REQUIREMENT
Every record below needs to be written out exactly, apart from the pictures.

─── RECORDS SHOWN ───

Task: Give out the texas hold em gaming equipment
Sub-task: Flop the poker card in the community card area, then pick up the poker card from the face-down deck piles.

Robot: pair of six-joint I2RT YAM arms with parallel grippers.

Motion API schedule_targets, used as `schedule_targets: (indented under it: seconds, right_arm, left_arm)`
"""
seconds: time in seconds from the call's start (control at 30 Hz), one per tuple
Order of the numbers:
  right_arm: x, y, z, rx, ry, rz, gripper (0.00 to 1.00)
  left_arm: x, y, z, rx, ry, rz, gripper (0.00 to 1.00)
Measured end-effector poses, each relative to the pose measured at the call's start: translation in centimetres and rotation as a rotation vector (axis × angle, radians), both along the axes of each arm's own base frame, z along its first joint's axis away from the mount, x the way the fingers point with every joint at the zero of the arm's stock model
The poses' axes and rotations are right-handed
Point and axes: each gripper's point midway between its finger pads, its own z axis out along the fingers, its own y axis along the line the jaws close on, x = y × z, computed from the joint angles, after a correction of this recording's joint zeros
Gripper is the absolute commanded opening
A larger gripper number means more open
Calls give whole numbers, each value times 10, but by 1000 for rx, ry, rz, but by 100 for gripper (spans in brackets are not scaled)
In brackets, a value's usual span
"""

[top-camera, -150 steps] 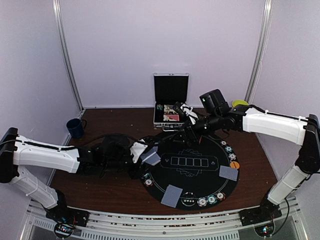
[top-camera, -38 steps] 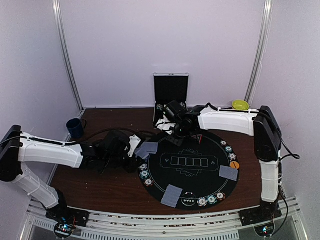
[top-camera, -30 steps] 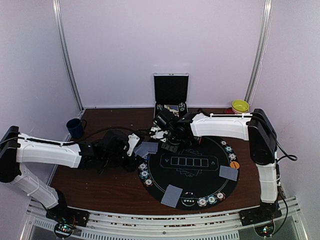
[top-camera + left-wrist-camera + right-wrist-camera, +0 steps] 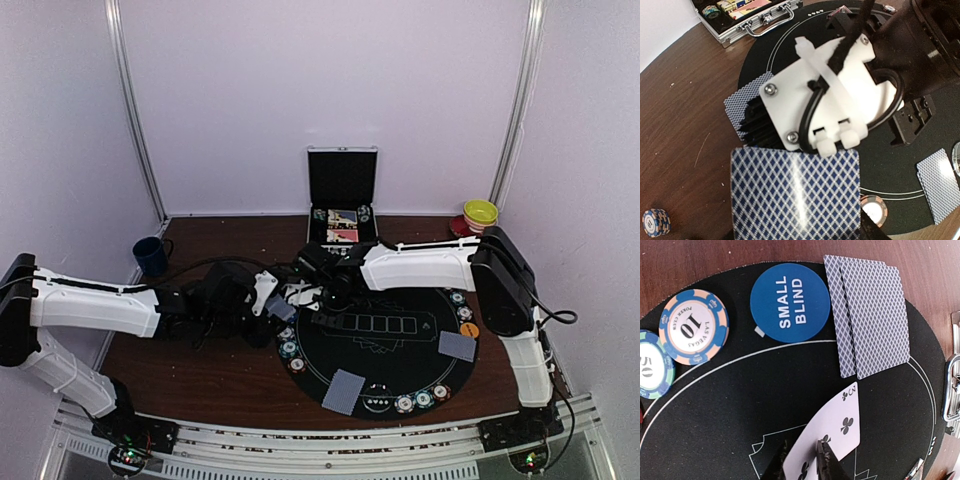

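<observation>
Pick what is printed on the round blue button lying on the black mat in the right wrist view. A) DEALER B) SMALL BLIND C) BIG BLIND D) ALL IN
B: the round blue button reads SMALL BLIND in white letters, lying next to two overlapping grey-blue-backed playing cards.

Open silver case (image 4: pixel 342 180), blue mug (image 4: pixel 150 257), black mat (image 4: pixel 398 358)

We view the whole table from high behind the bases; left wrist sits low and close, facing across the black mat (image 4: pixel 785 50) toward the silver case (image 4: pixel 747 25); right wrist looks straight down, very near, onto playing cards (image 4: pixel 870 315); all share the mat.
</observation>
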Motion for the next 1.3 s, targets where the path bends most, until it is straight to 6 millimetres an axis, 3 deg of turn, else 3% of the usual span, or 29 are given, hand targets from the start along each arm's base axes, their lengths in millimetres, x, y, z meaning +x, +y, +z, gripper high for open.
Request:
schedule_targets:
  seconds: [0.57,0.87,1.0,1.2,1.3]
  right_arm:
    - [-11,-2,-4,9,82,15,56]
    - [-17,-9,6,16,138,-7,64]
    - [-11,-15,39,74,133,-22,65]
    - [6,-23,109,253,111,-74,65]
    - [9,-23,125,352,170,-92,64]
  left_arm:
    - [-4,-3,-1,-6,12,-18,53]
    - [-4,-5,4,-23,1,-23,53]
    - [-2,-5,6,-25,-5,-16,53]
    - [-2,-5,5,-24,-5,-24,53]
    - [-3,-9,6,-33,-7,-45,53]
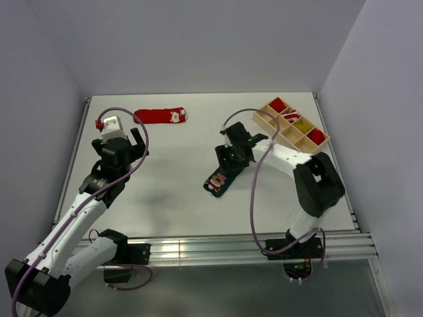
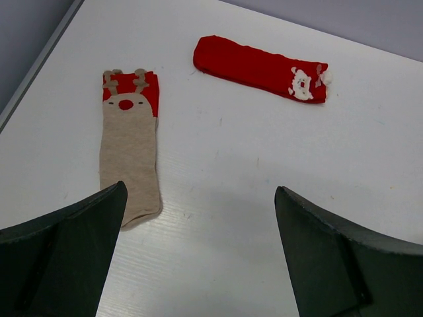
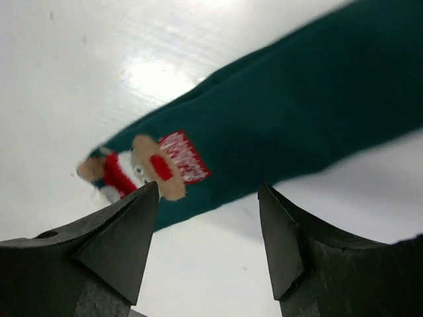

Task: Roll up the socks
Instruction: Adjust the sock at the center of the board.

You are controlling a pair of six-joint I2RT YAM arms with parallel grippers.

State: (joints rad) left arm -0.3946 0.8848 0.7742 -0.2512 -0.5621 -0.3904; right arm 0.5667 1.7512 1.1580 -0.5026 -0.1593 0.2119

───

ANSWER TO THE EXERCISE
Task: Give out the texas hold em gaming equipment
Sub-task: Flop the poker card in the community card area, then pick up the poker card from the face-down deck piles.

Robot: pair of six-joint I2RT YAM arms with parallel grippers.

Motion API schedule_targets, used as `schedule_targets: (indented under it: seconds, right_arm, left_arm)`
"""
seconds: time in seconds from the call's start (control at 30 Hz), one per tuple
Order of the numbers:
  right_arm: x, y, z, rx, ry, rz, gripper (0.00 to 1.00)
  left_arm: x, y, z, rx, ry, rz, gripper (0.00 to 1.00)
Measured end-effector poses, each relative to the pose measured at the call's start: translation in centimetres and rotation as a rotation vector (axis × angle, radians), both along the axes of each arm's own base frame, z along its first joint's axis away from the mount, x the way the fingers point with every joint at the zero of the arm's stock model
The poses' axes and rotations are right-handed
Point and axes: each gripper's point midway between its finger pads, its own z axis out along the fingers, its own y axis along the line the jaws close on, x = y × z, computed from the joint angles, after a correction of this recording's joint zeros
Gripper is the absolute commanded opening
A larger gripper number means more open
Calls give whole numbers, each value times 10, but by 1000 for rx, ry, rz, but by 100 for gripper (spans in brackets are not scaled)
In brackets, a value's usual span
"""

[top-camera, -150 steps] 
[top-camera, -38 steps] 
[top-camera, -30 steps] 
[top-camera + left-wrist-camera + right-wrist-camera, +0 steps] 

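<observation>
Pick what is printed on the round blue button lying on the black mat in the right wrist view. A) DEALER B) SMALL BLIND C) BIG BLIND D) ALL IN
B: the round blue button reads SMALL BLIND in white letters, lying next to two overlapping grey-blue-backed playing cards.

Open silver case (image 4: pixel 342 180), blue mug (image 4: pixel 150 257), black mat (image 4: pixel 398 358)

We view the whole table from high behind the bases; left wrist sits low and close, facing across the black mat (image 4: pixel 785 50) toward the silver case (image 4: pixel 747 25); right wrist looks straight down, very near, onto playing cards (image 4: pixel 870 315); all share the mat.
</observation>
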Motion for the next 1.3 s, targets where the path bends most, until it is straight to 6 millimetres an axis, 3 deg of turn, else 3% of the usual span, or 29 are given, hand targets from the start along each arm's base axes, their lengths in millimetres, x, y, z meaning +x, +y, +z, gripper high for open.
Request:
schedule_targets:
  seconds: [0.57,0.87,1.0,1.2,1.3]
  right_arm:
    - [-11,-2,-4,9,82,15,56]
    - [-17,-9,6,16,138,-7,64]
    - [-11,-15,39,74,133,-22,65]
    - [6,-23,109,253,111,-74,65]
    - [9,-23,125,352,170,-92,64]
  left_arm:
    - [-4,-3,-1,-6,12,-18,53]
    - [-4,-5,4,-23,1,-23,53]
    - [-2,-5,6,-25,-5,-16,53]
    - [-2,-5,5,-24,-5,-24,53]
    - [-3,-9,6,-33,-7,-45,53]

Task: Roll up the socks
Instruction: Adjust the sock at the center of the board.

You are controlling a pair of six-joint I2RT YAM arms with parallel grippers.

State: (joints rad) left arm -0.3946 0.8848 0.7742 -0.2512 -0.5621 -0.3904; right arm 0.5667 1.7512 1.1580 -0.5026 -0.1593 0.2119

This exercise is now finished.